BEGIN Given information

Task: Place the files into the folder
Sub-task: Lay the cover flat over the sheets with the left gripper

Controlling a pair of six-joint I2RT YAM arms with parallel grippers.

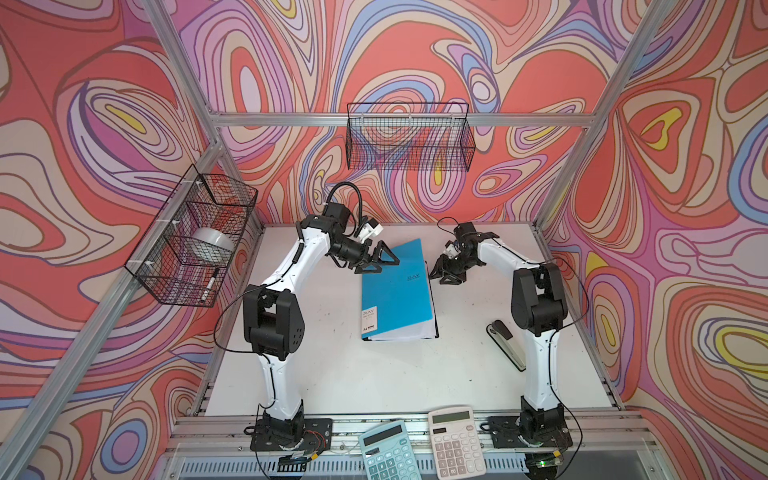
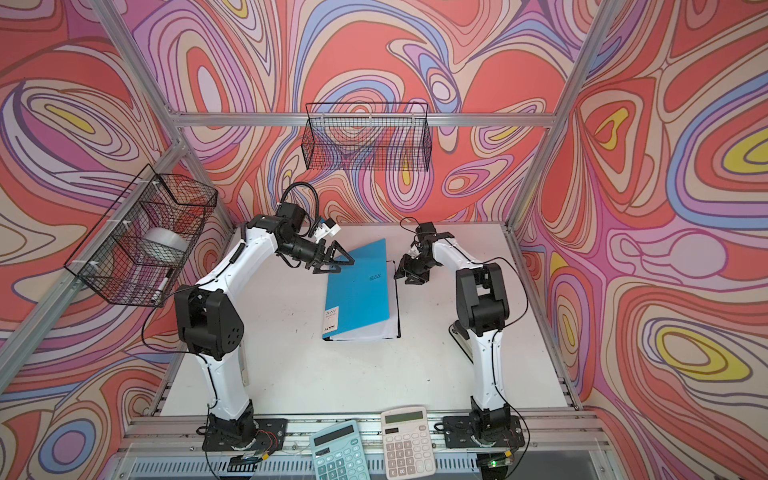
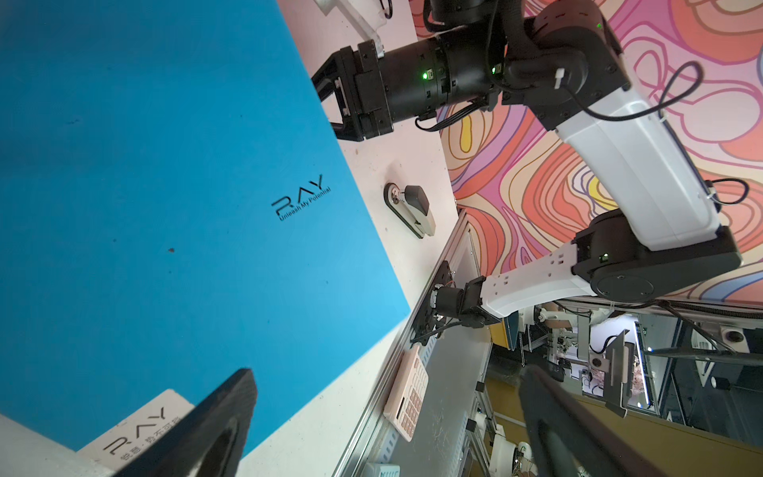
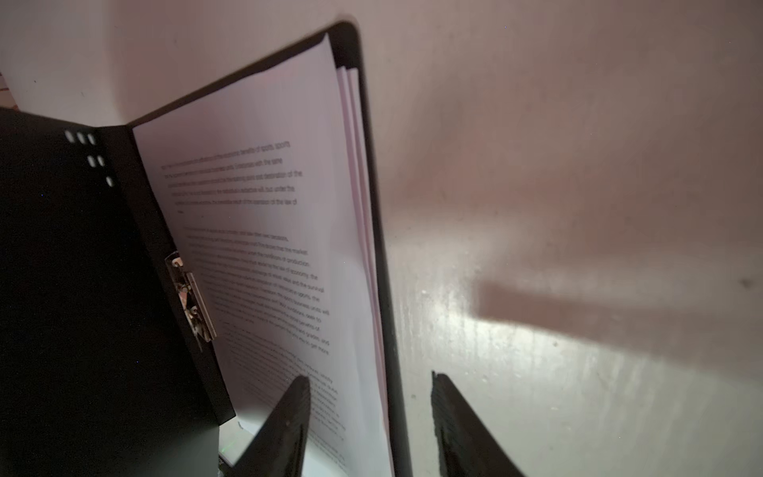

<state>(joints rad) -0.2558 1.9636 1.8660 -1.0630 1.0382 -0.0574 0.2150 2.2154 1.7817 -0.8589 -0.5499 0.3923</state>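
Leftward, my left gripper [image 1: 380,264] hangs jaws wide, empty, at the folder [image 1: 395,291]'s half-raised cover. The files [image 4: 268,247] lie inside. My right gripper [image 1: 444,274], jaws half-spread, straddles their outer edge, likely to square them.

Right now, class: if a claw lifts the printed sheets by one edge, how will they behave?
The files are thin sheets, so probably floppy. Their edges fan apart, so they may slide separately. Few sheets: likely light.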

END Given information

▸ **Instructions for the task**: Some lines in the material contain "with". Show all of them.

▸ **Answer below**:
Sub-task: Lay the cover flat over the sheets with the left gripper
Controlling a pair of six-joint I2RT YAM arms with parallel grippers.

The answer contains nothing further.